No more missed business opportunities from slow turnaround times
The move to a modern data stack completely changed how business teams access data at Nasdaq.
“Before, our sales and executive teams would put a request into the economic research team or the data team. If they were lucky, it would be in a report somewhere or several reports, and maybe they could piece that answer together. Nine times out of 10, that was not true,” shared Michael.
The wait time for these reports could take months.
“By the time business users would receive what they requested, it might not even be relevant anymore. They could have missed a new business opportunity or lost revenue. Data velocity is important,” explained Michael.
“In today's world, because we have built a robust set of models and metrics, people can model or view the data themselves.”
What’s next: Building on top of the modern data stack
From the start, Nasdaq’s approach to building a modern data stack was agile. They built piece by piece to isolate successes, mitigate risk, and iterate without a complete infrastructure overhaul every time.
Onboarding new teams and markets
The options business is fully online and reaping the benefits, but there are still other businesses to go. For example, the equities team is next in line to implement dbt.
Currently, Nasdaq is onboarding their economic research team to dbt.

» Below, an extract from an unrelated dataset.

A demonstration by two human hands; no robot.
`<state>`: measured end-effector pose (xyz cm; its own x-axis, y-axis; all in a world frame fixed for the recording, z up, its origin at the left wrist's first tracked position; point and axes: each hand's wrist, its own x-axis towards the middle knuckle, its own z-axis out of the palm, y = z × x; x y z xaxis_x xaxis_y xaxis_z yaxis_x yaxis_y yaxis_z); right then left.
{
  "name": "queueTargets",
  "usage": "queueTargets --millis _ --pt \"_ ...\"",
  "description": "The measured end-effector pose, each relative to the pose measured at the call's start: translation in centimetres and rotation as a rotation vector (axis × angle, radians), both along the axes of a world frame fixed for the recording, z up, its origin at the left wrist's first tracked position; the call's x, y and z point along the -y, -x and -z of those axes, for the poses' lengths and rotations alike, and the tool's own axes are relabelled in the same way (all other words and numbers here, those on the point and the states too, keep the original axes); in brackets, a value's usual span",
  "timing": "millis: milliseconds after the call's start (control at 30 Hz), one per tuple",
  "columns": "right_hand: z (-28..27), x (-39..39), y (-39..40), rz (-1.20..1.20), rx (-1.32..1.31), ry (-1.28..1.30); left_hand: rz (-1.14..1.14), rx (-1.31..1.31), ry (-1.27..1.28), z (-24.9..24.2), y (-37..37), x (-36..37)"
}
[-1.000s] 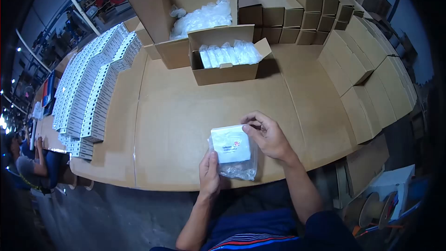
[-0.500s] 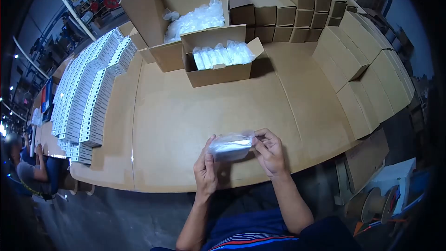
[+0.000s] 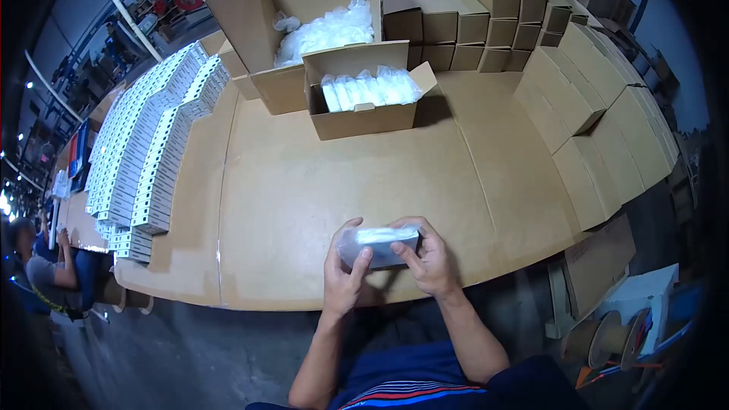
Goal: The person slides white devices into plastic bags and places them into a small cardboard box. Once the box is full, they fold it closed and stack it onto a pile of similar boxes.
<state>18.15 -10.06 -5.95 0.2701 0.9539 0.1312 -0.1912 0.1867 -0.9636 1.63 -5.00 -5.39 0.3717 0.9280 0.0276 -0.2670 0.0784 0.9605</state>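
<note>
Between both hands, just above the near edge of the table, is a small box-shaped packet in clear plastic wrap [image 3: 383,239]. My left hand [image 3: 343,273] grips its left end, with the thumb across the front face. At the other end my right hand [image 3: 429,258] is closed on it, thumb pressed to the front. What lies inside the wrap is too blurred to name. Farther back stands an open cardboard box [image 3: 364,124] holding a row of similar wrapped packets [image 3: 372,89]. Behind it, a larger open carton [image 3: 281,93] contains a heap of clear plastic bags [image 3: 326,39].
Stacked small white boxes [image 3: 156,152] line the left side of the cardboard-covered table [image 3: 334,182]. Brown cardboard boxes [image 3: 486,30] are stacked at the back right, with more boxes [image 3: 600,144] along the right edge. Another person [image 3: 53,266] sits at far left.
My right hand has moved from pinching the wrap's right corner to gripping the packet's right end. The packet has turned, showing more of its front face.
</note>
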Motion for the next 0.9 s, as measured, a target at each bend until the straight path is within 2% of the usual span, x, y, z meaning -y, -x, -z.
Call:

They have their own backlog of scripts and models ready to be exposed and repurposed as dbt models.
Nasdaq is also looking at how they can extend their new data stack to international markets, like the Nordics.
Adding new tooling and capabilities
Nasdaq signed new contracts with Atlan and Monte Carlo, and are now working on integrating the tools. Atlan will unlock an improved view of their data lineage, and Monte Carlo will enable a more proactive approach to data pipeline breaks.
Another tool—a reverse ETL—is potentially on the horizon:
“Our work on this is never done. We're always going to constantly evaluate and make sure we're picking the right tools for the right job,” emphasized Michael.